• **Material to process**

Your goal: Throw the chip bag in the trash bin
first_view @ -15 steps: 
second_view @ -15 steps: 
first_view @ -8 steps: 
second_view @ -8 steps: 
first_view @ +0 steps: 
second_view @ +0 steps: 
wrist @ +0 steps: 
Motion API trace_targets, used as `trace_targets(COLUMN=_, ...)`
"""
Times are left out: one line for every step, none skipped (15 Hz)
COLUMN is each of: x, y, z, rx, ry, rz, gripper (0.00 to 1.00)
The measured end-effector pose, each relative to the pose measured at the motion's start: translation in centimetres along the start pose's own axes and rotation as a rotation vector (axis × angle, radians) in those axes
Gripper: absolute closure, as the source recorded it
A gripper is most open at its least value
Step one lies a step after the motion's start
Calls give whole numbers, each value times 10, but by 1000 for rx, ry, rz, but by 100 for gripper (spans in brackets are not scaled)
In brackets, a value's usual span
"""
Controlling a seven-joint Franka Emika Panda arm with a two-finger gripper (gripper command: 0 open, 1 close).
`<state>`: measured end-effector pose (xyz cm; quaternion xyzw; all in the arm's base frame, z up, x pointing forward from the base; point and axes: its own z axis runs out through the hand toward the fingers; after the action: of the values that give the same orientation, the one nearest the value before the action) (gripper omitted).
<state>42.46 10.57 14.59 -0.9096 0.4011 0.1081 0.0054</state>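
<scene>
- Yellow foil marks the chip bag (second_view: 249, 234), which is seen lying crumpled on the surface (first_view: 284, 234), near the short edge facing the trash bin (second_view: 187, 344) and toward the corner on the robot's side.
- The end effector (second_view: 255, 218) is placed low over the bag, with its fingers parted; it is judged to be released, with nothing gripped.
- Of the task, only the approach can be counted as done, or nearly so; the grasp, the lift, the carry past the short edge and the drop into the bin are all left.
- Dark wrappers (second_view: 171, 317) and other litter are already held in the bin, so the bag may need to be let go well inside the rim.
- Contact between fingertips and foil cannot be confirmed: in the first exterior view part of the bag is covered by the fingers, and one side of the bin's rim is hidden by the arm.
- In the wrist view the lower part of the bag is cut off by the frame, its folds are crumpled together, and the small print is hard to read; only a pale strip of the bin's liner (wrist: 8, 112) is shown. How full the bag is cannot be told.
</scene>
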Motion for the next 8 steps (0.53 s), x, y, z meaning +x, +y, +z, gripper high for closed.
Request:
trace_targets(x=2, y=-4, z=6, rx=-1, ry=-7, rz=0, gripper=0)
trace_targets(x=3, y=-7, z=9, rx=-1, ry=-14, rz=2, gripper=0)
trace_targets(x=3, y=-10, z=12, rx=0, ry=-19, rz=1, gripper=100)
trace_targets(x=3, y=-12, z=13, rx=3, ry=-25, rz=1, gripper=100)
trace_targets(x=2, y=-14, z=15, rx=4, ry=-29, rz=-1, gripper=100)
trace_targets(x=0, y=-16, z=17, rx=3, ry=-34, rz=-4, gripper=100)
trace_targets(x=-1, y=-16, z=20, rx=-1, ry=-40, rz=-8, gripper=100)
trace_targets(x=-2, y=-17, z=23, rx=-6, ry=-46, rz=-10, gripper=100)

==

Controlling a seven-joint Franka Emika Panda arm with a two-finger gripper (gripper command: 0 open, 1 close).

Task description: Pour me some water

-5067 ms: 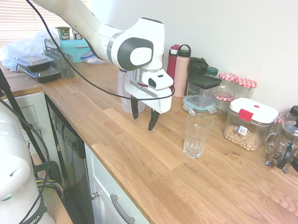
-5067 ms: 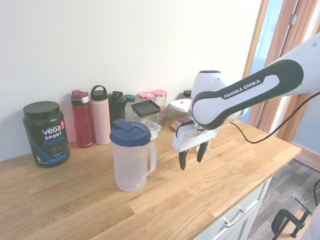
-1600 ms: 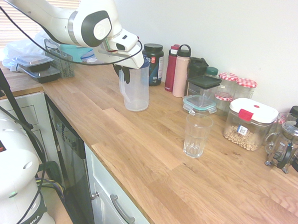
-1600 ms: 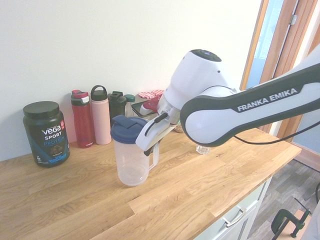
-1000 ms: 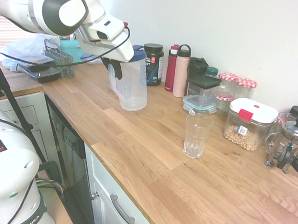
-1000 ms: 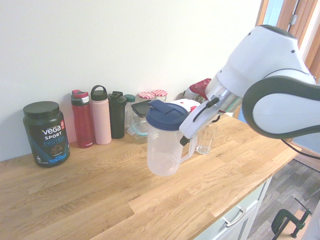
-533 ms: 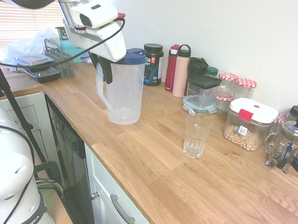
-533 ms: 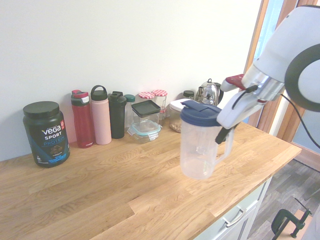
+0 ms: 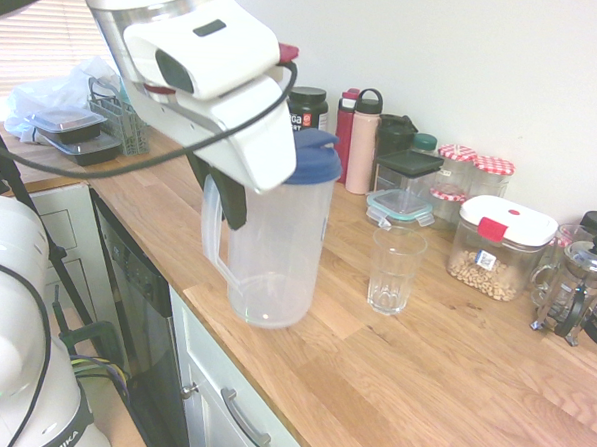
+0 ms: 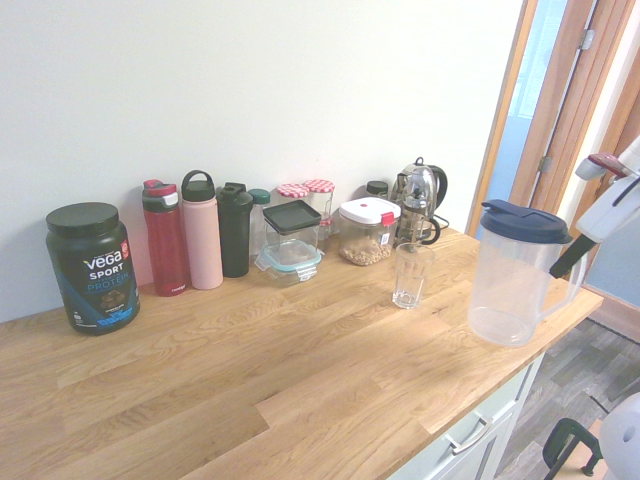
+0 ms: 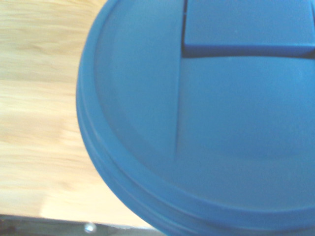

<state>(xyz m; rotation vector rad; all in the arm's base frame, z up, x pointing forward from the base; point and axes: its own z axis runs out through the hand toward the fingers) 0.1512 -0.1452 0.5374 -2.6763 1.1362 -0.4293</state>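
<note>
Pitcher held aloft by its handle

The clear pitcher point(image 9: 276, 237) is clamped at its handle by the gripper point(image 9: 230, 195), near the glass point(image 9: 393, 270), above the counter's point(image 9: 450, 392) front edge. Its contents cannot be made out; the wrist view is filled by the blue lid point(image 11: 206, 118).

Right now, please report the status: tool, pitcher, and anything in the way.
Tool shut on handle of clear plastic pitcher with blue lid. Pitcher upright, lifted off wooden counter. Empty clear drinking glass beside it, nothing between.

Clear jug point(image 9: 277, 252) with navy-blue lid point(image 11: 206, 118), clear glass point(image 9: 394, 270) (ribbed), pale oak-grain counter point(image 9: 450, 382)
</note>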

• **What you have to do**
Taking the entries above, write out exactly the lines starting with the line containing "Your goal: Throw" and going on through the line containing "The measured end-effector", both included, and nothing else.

• **Written response**
Your goal: Throw the chip bag in the trash bin
first_view @ -15 steps: 
second_view @ -15 steps: 
first_view @ -8 steps: 
second_view @ -8 steps: 
first_view @ +0 steps: 
second_view @ +0 steps: 
wrist @ +0 steps: 
Motion API trace_targets, used as `trace_targets(COLUMN=_, ...)`
"""
Times are left out: one line for every step, none skipped (15 Hz)
COLUMN is each of: x, y, z, rx, ry, rz, gripper (0.00 to 1.00)
The measured end-effector pose, each relative to the pose measured at the motion's start: translation in centimetres along the start pose's own axes and rotation as a rotation vector (axis × angle, radians) in those axes

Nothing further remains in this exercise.